*Task directions*:
Of all the lines below, return only those starting with the line holding "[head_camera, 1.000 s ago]" and going on through the line holding "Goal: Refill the", exactly as written.

*Listed records*:

-----

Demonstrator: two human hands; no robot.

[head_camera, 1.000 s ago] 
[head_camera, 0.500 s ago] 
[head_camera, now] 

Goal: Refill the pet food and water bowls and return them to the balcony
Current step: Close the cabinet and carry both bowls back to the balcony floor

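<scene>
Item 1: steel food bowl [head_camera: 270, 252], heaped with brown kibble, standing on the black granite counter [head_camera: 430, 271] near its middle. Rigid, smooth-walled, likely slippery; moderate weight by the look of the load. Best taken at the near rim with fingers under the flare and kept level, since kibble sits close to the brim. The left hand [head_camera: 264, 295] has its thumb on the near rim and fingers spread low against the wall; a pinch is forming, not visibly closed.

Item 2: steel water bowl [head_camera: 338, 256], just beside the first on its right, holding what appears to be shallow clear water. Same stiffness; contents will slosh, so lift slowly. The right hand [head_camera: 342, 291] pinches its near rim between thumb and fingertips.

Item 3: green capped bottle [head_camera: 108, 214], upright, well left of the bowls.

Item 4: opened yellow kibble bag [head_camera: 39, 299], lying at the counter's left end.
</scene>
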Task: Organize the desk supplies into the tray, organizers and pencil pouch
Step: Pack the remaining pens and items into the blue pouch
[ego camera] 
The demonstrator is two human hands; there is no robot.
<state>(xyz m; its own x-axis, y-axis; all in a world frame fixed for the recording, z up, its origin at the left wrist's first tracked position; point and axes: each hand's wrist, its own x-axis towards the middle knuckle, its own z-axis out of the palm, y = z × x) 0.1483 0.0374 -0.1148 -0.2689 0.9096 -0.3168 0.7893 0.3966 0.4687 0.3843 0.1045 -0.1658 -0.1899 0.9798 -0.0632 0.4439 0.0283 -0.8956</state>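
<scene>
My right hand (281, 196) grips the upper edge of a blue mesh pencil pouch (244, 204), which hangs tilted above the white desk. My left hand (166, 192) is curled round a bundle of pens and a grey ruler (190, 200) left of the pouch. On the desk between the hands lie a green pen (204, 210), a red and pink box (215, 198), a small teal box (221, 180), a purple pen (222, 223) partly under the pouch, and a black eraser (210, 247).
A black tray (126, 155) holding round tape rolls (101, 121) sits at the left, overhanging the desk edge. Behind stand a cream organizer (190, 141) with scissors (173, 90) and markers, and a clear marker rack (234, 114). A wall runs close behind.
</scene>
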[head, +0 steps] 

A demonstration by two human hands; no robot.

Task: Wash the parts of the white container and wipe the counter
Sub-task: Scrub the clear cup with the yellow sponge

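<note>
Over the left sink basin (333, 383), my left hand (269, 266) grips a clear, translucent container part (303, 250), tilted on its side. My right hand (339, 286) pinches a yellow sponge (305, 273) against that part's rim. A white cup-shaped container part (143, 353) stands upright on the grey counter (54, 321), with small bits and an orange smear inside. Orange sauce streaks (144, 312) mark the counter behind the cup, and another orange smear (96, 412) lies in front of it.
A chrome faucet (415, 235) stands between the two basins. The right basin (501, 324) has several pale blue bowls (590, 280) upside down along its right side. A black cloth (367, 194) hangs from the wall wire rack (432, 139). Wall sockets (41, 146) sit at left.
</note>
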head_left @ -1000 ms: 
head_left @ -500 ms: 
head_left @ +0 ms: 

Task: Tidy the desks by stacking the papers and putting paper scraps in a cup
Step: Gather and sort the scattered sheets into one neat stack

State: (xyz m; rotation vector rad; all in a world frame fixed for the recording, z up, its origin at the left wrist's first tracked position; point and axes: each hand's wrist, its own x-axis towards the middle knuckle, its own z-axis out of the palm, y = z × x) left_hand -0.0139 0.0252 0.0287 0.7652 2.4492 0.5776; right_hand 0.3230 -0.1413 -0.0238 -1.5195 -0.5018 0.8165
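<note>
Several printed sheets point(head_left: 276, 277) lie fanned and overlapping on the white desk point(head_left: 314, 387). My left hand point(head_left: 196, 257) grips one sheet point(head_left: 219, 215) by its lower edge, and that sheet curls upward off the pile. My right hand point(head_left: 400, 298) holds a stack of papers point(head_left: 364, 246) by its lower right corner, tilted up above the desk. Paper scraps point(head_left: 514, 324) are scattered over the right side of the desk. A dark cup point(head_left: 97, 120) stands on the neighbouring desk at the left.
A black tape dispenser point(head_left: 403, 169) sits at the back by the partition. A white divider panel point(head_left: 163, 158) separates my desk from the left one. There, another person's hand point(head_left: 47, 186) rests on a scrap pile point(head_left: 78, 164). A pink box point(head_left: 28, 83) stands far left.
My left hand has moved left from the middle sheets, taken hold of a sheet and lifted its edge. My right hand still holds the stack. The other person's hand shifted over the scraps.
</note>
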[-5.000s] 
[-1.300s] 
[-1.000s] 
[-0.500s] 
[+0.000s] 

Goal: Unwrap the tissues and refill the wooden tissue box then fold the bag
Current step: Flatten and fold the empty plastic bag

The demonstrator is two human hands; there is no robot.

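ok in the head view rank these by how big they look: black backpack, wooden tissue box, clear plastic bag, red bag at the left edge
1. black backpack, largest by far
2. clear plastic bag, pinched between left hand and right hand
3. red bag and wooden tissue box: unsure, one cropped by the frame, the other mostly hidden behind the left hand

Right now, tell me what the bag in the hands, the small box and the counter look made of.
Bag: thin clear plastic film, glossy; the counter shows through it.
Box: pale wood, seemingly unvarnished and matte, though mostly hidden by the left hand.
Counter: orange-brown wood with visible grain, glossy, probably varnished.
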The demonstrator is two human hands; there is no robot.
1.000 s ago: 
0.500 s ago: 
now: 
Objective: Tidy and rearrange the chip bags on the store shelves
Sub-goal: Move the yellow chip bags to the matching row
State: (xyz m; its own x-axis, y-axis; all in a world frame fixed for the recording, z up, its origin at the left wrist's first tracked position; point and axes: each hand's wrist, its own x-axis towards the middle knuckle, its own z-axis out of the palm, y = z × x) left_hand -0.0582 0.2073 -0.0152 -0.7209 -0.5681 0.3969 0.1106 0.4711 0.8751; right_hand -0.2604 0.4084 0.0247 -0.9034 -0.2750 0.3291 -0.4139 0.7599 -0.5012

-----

*Expected output*:
[head_camera, 1.000 s ago] 
[head_camera, 0.500 s ago] 
[head_camera, now] 

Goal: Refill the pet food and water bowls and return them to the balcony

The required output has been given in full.